Résumé de la décision
M. A...B..., ressortissant bangladais, a contesté un arrêté du préfet du Nord lui ordonnant de quitter le territoire français. Le tribunal administratif de Lille a rejeté sa demande, mais il a fait appel de cette décision. Le Conseil a annulé à la fois le jugement du tribunal administratif et l'arrêté préfectoral en raison d'une erreur manifeste d'appréciation. Le Conseil a enjoint au préfet de réexaminer la situation de M. A...B... dans un délai d'un mois et a ordonné le versement de 800 euros à son avocat au titre des frais de justice.
Arguments pertinents
1. Erreur manifeste dans l'appréciation : Le Conseil a constaté que l'arrêté du préfet était entaché d'une erreur manifeste en raison des circonstances particulières de l'espèce, notamment la nécessité pour M. A...B... d'être présent en tant que partie civile dans une affaire criminelle impliquant des fonctionnaires de police. En citant la lettre d'un juge qui avait précédemment affirmé que le maintien de M. A...B... en France était nécessaire, le Conseil souligne que : « … il n'est pas sérieusement soutenu que le requérant pourrait être représenté à l'audience... »

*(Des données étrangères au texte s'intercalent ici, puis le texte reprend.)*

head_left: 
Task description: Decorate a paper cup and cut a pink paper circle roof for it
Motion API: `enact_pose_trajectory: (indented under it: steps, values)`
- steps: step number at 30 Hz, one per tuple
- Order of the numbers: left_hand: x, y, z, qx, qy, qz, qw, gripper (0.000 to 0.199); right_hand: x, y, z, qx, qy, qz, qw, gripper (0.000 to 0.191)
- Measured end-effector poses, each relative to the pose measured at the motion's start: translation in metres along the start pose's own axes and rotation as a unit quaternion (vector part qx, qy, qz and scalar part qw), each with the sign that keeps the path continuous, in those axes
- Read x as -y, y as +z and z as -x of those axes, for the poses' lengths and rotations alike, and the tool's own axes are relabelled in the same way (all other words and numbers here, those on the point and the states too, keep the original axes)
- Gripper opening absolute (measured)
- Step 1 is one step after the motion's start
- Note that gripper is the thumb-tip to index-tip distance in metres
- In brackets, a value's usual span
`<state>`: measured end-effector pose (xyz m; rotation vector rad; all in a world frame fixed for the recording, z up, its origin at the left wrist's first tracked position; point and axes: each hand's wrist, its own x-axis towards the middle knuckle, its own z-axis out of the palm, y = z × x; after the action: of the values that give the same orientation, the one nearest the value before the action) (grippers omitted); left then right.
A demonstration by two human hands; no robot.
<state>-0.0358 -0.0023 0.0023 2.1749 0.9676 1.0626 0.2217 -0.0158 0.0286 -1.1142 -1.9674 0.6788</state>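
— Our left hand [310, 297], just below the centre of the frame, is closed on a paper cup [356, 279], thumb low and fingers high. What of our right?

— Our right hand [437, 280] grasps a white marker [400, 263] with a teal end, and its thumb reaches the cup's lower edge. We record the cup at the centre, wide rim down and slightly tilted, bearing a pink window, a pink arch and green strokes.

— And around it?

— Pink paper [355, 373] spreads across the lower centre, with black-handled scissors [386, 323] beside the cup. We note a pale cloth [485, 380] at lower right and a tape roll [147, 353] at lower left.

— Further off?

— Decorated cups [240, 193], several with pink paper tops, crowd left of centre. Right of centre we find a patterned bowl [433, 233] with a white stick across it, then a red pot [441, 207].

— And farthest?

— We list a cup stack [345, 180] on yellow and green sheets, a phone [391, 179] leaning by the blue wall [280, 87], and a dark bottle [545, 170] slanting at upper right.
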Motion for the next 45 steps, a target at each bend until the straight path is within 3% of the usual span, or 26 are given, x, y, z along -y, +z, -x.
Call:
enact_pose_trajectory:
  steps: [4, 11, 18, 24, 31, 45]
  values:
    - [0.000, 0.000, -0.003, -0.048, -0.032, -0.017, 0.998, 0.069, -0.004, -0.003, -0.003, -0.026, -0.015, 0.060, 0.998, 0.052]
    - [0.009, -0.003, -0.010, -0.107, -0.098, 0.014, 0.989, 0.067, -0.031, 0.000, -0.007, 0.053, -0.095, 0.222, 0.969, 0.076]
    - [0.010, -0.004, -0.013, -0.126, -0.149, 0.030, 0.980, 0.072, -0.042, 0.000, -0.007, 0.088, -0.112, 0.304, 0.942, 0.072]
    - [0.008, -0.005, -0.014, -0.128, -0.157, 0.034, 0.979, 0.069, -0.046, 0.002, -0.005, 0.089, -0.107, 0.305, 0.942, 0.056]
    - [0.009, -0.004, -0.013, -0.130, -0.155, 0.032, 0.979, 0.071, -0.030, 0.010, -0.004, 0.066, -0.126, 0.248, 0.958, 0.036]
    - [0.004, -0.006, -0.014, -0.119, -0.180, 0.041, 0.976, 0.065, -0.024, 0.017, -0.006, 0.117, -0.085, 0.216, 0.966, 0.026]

2. Injonction de réexamen : Le Conseil a décidé qu'il n'était pas nécessaire de prononcer une astreinte pour l'exécution de l'arrêt, mais a ordonné au préfet de réexaminer la demande de M. A...B... dans un délai d'un mois, témoignant ainsi de l'urgence et de la nécessité d'une prise en compte adéquate de sa situation : « … il est enjoint au préfet du Nord, sans qu'il soit besoin de prononcer une astreinte, de réexaminer la situation de M. A...B... »
Interprétations et citations légales
1. Code de justice administrative - Article L. 761-1 : Cet article permet au Conseil de mettre à la charge de l'Etat le versement d'une somme pour couvrir les frais de justice d'un justiciable, ce qui a été appliqué dans cette décision : « … il y a lieu, dans les circonstances de l'espèce, de mettre à la charge de l'Etat le versement à Me E...C..., conseil de M. A...B..., d'une somme de 800 euros... »
2. Loi n° 91-647 du 10 juillet 1991 - Article 37 : Cet article régit également les honoraires d’avocat à la charge de l’Etat, permettant le versement sous réserve de renonciation à la part contributive de l'Etat à aide juridictionnelle. Le Conseil l’a utilisé pour justifier son ordonnance de paiement à l'avocat de M. A...B... : « … sous réserve que celui-ci renonce à percevoir la somme correspondant à la part contributive de l'Etat. »
La décision met en lumière l'importance de considérer les circonstances personnelles des étrangers dans le cadre des décisions administratives et l'obligation de l'administration d'examiner ces situations de manière appropriée.